*** Block opens ***

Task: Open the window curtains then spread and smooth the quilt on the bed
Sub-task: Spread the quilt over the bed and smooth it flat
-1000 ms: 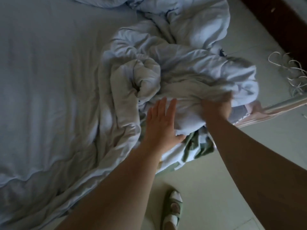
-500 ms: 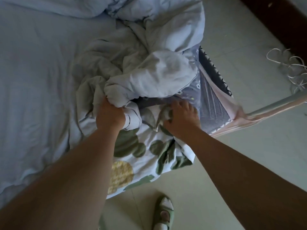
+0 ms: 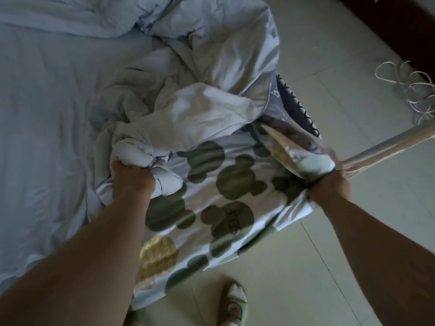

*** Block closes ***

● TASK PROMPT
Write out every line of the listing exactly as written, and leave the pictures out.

● EXERCISE RESPONSE
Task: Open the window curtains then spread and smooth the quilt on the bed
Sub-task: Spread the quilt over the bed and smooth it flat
-1000 ms: 
-500 ms: 
+0 ms: 

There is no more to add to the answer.